Vaccine-Induced IgG4 Increase: Another Example of Adaptive Immune Refocusing Following Breakthrough Infection

Aug 08, 2025

The elevated IgG4 levels in vaccinated individuals remain a popular topic, but the interpretation of this immunological response still leaves much to be desired. That is why I am summarizing below my reaction on X from a few weeks ago.

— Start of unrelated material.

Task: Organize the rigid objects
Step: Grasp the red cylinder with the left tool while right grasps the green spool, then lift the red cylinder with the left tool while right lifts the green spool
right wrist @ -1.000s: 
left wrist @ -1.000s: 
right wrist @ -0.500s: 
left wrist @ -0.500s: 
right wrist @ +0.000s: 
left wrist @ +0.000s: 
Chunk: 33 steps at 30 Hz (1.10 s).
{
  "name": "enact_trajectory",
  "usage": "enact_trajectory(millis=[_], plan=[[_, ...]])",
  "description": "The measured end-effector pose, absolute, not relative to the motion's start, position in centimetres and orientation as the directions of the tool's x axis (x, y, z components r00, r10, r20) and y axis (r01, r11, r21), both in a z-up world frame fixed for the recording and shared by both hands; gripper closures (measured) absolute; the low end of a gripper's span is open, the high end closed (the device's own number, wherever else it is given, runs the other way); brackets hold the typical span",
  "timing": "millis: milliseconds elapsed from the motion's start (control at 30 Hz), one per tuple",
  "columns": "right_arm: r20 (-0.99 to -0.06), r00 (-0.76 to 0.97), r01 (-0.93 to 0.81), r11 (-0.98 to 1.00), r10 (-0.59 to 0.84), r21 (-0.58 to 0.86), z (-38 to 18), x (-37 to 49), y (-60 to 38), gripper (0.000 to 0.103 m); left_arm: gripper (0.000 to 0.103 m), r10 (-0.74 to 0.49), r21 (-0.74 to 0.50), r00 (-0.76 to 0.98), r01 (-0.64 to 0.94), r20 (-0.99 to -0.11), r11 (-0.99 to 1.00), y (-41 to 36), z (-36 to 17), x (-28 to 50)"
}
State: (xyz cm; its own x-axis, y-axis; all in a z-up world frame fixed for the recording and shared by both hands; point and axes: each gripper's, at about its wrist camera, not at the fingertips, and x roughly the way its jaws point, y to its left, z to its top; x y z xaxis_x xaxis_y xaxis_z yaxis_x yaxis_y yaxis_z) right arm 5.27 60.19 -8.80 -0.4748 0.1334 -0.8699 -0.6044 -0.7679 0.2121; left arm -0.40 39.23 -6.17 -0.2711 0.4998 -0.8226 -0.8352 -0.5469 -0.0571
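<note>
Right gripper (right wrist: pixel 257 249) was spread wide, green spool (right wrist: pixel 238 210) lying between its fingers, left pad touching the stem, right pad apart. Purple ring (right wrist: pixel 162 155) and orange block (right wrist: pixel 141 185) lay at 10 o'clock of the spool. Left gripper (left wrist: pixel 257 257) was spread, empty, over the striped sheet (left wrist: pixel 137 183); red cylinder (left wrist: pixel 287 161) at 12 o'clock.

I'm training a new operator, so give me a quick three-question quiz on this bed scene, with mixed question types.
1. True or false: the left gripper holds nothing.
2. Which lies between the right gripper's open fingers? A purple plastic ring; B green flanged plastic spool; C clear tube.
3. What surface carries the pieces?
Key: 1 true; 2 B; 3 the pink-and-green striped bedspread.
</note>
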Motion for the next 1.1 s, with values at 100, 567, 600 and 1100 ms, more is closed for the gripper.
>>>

Increased IgG4 production is a consequence of immune refocusing. This phenomenon leads to enhanced recognition of more conserved spike(S)-associated antigenic domains, some of which exhibit amino acid homology with self-epitopes. The immune system, in its sophistication, attenuates the functional activity of antibodies (Abs), and subsequently also of T cells, generated through immune refocusing to minimize the risk of autoimmune responses. Of course, with repeated vaccine breakthrough infections (VBTIs), the risk of autoimmunity increases, as more conserved, self-like B cell and T cell epitopes are increasingly targeted over time. This nuanced immunological adaptation is too often erroneously interpreted as evidence of tolerogenic responses induced by COVID-19 (C-19) vaccination. However, these responses are unrelated to central or peripheral tolerance. Rather, they involve the production of an immunoglobulin isotype (IgG4) or Tc clones that have reduced affinity for conserved spike (S)-associated antigenic domains and, consequently, diminished functional capacity to neutralize the infectious virus or eliminate virus-infected cells, respectively.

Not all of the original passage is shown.